The point is that in both cases, we are trying to interpret data to reach some useful conclusion. To do so, we need to separate our interpretation as much as possible from the facts. To uncover the truth, what’s really happening, or as NVC puts it, "what’s alive in us," we need to be honest with ourselves and others. And we need others to do the same, in order to help us correct our interpretations. Here’s why:
When we make an observation, it’s bound to contain some degree of interpretation. For example, I might say “you slammed the door angrily” instead of “you closed the door and it made a loud noise.” See the difference?
Even what we think we are feeling, i.e., the label we put on our bodily sensations, is an interpretation. We may interpret a flushing face and tingling arms as fear when it really has more to do with sadness, anger, or both. Sometimes others can see our “true colors” better than we can or are willing to see ourselves.
The needs we believe are involved in a given situation are also a guess. For one, they might actually be what NVC calls “strategies.” You might believe you “need” to keep your current job, but a job is a strategy: just one way to get your sustenance and other needs met. A lover is another strategy: just one way to get your need for love met. Universal needs are never limited to specific sources, and it often takes someone else to remind us that “there’s plenty of fish in the sea.”

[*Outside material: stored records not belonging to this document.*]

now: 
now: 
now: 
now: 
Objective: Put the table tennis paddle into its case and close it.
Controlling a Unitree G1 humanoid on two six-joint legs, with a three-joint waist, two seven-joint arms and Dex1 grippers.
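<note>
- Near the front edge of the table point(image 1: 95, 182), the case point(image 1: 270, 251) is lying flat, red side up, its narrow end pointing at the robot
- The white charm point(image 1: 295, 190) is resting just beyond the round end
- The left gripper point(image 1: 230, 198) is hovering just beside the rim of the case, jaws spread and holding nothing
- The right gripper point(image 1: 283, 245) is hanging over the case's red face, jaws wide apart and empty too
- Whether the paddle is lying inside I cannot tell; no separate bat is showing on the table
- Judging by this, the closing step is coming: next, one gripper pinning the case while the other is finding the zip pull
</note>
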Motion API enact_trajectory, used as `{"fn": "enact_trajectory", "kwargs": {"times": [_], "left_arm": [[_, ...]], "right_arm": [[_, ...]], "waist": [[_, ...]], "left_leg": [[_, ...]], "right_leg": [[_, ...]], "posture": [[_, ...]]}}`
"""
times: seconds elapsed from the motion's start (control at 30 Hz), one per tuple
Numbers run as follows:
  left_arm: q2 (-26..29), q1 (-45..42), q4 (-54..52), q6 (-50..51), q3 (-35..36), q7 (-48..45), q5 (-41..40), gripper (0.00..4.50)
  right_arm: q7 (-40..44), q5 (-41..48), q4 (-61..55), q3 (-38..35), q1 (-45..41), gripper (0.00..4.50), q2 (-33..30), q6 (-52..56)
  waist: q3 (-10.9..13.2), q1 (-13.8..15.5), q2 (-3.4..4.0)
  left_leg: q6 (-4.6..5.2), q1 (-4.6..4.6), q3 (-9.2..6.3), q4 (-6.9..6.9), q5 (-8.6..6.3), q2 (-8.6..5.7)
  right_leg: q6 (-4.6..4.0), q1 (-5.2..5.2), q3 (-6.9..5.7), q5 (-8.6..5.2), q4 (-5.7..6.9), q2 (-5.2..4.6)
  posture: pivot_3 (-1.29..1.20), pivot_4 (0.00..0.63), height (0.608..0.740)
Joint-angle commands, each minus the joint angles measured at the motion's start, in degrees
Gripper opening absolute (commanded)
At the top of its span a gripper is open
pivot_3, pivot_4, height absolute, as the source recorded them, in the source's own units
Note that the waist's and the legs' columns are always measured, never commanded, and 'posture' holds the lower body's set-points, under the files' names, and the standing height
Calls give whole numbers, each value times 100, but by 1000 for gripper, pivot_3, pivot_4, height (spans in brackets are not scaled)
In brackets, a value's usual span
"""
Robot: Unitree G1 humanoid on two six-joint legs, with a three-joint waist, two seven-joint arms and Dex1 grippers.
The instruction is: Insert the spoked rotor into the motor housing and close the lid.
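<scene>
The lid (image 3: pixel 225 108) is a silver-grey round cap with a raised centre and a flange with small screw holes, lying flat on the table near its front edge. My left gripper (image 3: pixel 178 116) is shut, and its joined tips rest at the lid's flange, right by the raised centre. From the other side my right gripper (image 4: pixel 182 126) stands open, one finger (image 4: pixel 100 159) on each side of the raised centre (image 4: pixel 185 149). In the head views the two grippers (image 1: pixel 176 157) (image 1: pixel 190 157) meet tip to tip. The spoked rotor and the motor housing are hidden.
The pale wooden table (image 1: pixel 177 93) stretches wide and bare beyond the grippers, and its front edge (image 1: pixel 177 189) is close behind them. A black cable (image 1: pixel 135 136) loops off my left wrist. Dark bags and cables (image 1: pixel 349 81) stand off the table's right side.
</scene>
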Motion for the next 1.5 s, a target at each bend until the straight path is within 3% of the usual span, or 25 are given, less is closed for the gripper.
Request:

Even if the needs you express are actual needs, they may not be the ones that are being met or unmet in this case. When someone walks out on you, you might think you’re needing connection when you’re really worried about where your sustenance will come from. Friends will frequently know what our underlying issues are.
Finally, the request we make in order to fill our perceived need(s) is another hopeful guess, a strategy that may or may not be relevant to our needs, be effective in meeting them, or be appropriate to the situation. If what we’re really needing, for example, is connection, not sexual expression, then maybe a hug, a cuddle, or good talk would be the best approach. Sometimes, the truth may be the opposite!
In figuring out how best to help ourselves and others, we need input, another perspective. Scientific papers are published for peer review for the same reason. The fact is that we just don’t know ourselves completely. This brings up the question of needs vs. wants. What are "wants" in the NVC model? They are our perceived needs or strategies. We often have needs that we don’t perceive, and much of NVC is about becoming aware of them.
Not only can we be unaware of our needs, we may not even consciously want them. I may need water yet have no desire to drink it. I may need companionship yet want to be alone. Maybe I’d rather avoid the stress of finding someone or the risk of being rejected. Given conflicting needs and our conditioning, our human wires are often “crossed,” and we need each other’s help to untangle them. That’s why NVC is a cooperative search for truth, and it is as important an innovation in helping people get their needs met as the scientific method has been.
Study NVC and earn your wings. Know thyself, and the truth shall set you free. That’s the promise of NVC.